Wednesday, December 23, 2009

Pros and Cons of Winter Training - or - Ode to Tom Bergeron

Here are some of the things I have learned during winter training so far this year:
1. An 8 minute mile outdoors = a 10 minute mile on the treadmill.
2. America's Funniest Home Videos is on at 6 a.m. while I am on the treadmill. If there is a Spring race in which people's pants fall down and guys get nailed in the crotch, then I will be appropriately trained.
3. The yoga studio at 24 hour fitness is freezing in the winter. It makes me daydream of bikram during shivasana.
4. That last sentence means "I want marshmallows" in sanskrit.
5. Layering and un-layering for bootcamp burns extra calories.
6. Lizards bitch slapping their owners with their tails is absolutely hilarious (see #2).
7. After working out in a hot gym at bootcamp, I am ready to go out and roll in the snow, which would make passersby think I am one of those wild children who are raised by wolves.
8. I have a bit of a crush on Tom Bergeron. Sorry, Ryan - he's funny.
9. I miss the elderly Asian couple at Sloan's Lake who mumble unintelligible greetings to me in the mornings. Would it be weird to invite them to my basement at 6 a.m.?
10. Running cleats are like a secret weapon. They make me look superhuman, running over ice patches without falling. The cape helps, probably, too.
11. Even Tom Bergeron can't replace the witty banter of my outdoor morning running partners.
12. A kiwi is NOT a cross between a banana and a strawberry! Didn't you always think it was? Turns out it comes from a hairy fruit bush (hilarious in and of itself).
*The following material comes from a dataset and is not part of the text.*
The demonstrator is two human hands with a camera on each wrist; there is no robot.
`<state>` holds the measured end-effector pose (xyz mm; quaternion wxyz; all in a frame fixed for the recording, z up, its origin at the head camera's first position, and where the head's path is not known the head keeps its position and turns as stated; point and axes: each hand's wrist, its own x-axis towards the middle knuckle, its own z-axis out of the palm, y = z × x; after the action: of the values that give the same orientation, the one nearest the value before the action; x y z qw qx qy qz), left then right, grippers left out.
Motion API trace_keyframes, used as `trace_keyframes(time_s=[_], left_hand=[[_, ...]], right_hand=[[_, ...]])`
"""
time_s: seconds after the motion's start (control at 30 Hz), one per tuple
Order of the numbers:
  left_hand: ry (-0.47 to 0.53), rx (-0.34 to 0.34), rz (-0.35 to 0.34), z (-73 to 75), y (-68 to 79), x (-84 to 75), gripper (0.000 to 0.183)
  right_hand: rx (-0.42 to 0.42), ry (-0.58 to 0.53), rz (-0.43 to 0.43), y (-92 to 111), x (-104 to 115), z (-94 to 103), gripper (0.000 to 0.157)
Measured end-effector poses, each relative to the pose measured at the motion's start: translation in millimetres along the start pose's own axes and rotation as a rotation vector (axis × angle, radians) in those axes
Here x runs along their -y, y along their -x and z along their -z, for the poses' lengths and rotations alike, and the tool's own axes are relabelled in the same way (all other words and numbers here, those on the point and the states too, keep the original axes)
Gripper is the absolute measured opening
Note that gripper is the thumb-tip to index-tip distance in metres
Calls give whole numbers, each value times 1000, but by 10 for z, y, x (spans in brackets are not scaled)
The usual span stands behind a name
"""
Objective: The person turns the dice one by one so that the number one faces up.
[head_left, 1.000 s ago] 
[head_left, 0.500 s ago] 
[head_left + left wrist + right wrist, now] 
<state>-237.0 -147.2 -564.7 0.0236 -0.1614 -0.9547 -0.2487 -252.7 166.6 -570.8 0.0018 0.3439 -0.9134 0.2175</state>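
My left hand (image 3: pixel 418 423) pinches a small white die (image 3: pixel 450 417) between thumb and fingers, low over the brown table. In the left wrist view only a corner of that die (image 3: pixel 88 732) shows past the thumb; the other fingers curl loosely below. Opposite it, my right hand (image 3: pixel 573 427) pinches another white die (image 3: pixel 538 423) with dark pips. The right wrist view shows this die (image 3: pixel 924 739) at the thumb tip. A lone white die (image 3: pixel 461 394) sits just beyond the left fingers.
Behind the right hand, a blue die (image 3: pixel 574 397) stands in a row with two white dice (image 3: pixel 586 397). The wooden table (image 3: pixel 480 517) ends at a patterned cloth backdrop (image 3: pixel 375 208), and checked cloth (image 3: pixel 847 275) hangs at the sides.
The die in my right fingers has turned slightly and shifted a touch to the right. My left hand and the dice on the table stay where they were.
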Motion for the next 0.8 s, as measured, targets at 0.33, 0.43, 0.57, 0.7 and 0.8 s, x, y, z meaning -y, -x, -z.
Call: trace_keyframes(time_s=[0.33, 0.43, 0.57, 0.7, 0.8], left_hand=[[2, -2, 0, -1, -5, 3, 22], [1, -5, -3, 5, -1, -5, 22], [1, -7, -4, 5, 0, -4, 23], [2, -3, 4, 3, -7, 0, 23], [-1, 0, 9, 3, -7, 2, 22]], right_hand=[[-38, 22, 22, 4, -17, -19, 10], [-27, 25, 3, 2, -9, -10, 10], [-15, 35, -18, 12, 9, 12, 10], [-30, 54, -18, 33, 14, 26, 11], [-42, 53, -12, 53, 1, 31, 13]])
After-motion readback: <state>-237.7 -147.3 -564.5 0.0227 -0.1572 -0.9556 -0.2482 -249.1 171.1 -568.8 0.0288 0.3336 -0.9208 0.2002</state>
This has nothing to do with training but I thought it was very interesting.
13. I can run in my sports bra without spooking the geese.
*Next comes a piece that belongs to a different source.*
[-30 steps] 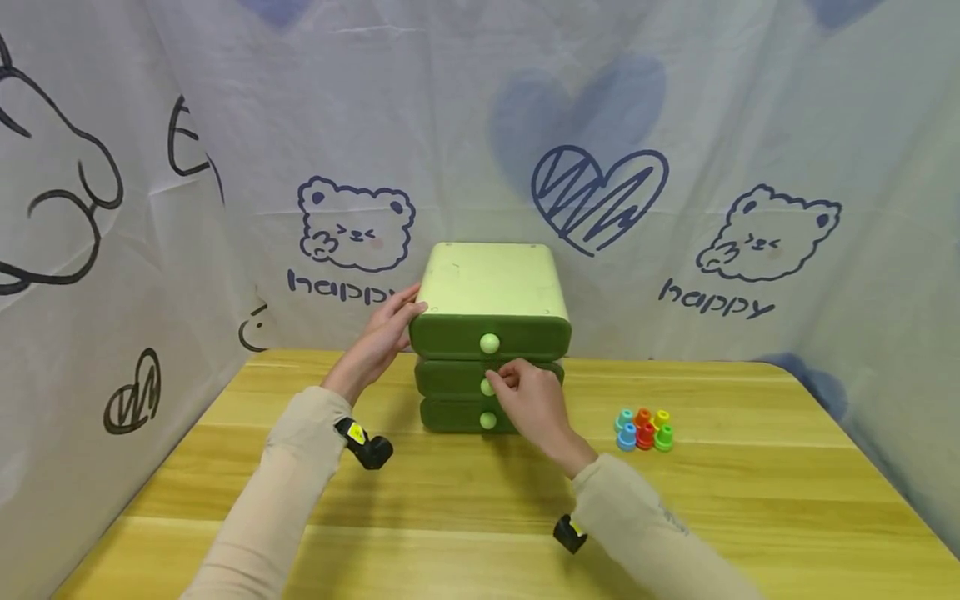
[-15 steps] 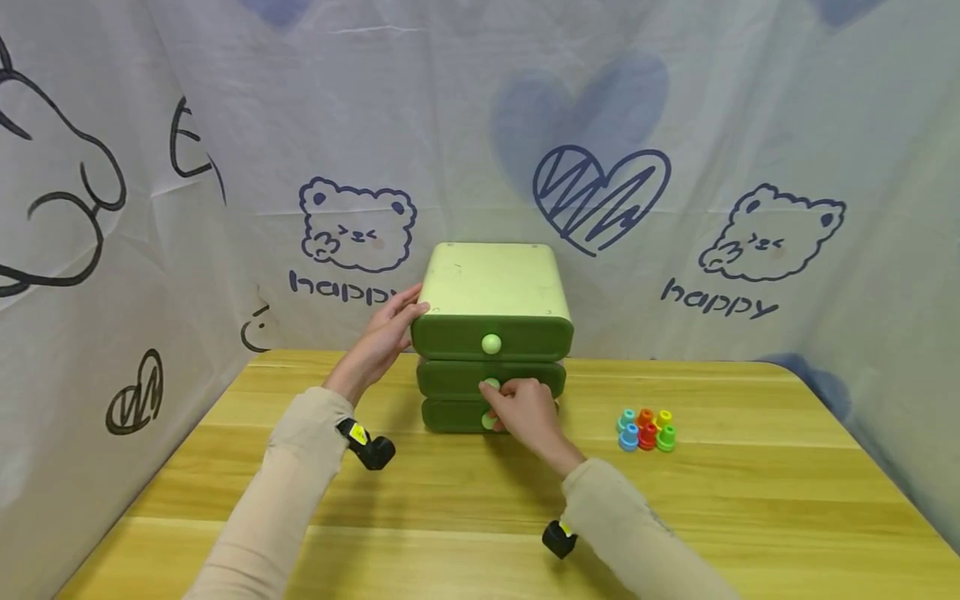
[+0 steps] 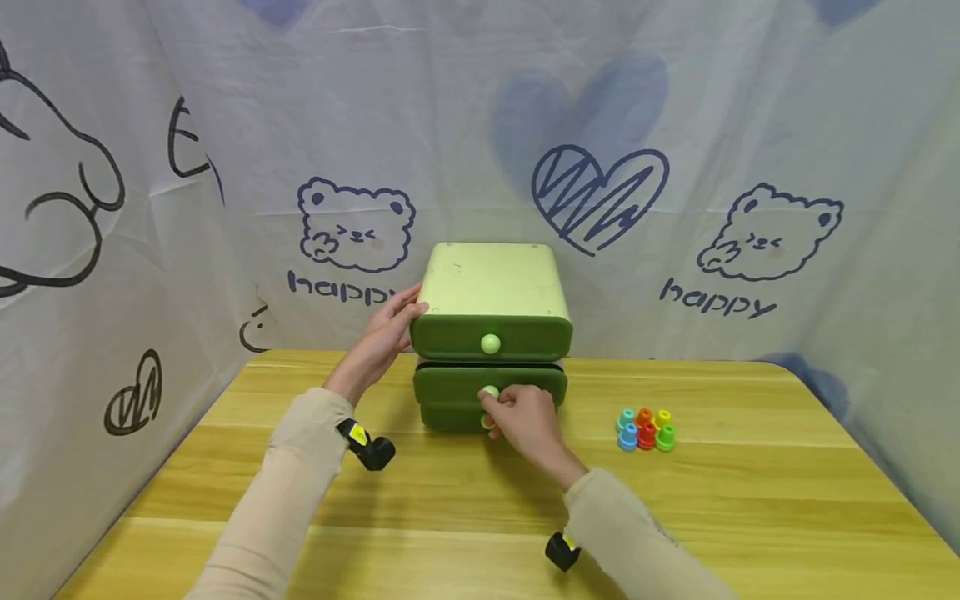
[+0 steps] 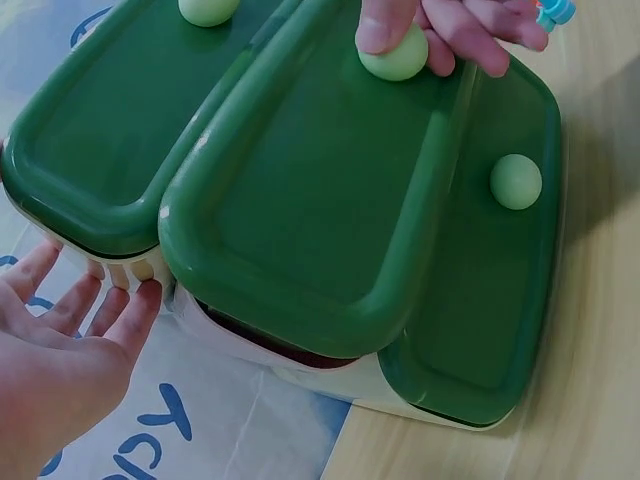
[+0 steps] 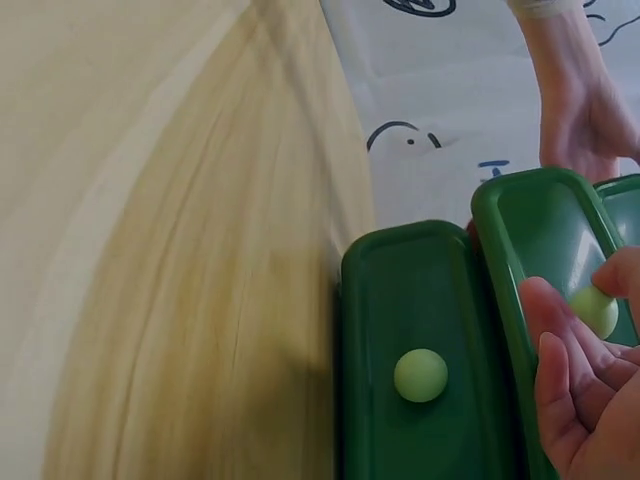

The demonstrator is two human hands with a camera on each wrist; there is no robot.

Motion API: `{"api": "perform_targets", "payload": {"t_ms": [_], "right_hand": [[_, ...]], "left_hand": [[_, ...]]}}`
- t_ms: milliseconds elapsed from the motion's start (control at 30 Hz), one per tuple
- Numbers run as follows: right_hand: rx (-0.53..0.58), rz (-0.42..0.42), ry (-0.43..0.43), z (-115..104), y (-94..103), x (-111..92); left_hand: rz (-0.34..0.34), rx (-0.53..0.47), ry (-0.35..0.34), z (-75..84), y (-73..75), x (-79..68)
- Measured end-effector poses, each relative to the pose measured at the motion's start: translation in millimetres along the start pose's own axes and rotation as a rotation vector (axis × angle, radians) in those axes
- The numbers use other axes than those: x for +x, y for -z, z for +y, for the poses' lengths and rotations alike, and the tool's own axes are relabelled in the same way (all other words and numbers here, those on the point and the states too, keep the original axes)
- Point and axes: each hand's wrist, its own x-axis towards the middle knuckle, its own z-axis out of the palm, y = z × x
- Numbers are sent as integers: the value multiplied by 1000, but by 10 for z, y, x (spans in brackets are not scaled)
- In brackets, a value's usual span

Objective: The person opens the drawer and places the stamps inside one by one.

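Observation:
A small cabinet (image 3: 495,279) with a pale green top and three dark green drawers stands at the back of the table. My left hand (image 3: 378,337) rests along its left side, fingers fairly straight against the wall of the top section. With thumb and fingers, my right hand (image 3: 528,421) pinches the round light-green knob (image 4: 398,58) of the middle drawer (image 4: 300,170). That drawer juts out in front of the other two, a dark gap showing behind its front. The top drawer (image 3: 450,337) and the bottom drawer (image 5: 415,300) sit closed.
To the right of the cabinet, several small coloured pegs (image 3: 645,435) stand in a tight cluster on the wooden table (image 3: 750,467). A white cloth (image 3: 465,125) with bear and heart drawings hangs right behind the cabinet.
My right hand took hold of the middle knob and has drawn that drawer a little toward me, where before it was closed. The left hand stayed put on the cabinet's side.

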Motion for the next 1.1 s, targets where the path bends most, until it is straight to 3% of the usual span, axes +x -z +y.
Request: {"api": "perform_targets", "payload": {"t_ms": [467, 1100], "right_hand": [[-76, 15, 116, -29, 68, -236], [4, -98, 79, -157, 143, -639]], "left_hand": [[-6, -6, -9, -18, -27, 7], [-9, 11, -28, -18, -5, -1]]}}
14. In the afternoon, the treadmill turns into a train depot for Jack.
15. In the late afternoon, the train depot turns into trailer park of destruction for Stella 'category 5 twister' Sullivan
16. Early morning newscasters have dumb looking hair dos.
17. Dodging toys to the treadmill is less challenging (and less gooey) than dodging goose poop at Sloan's.
18. Front butt and back fat don't take no holidays.
19. Lemon Luna bars are nasty in any weather.
20. They can put a man on the moon but there is no good remedy for frost bitten ankles while running in the snow.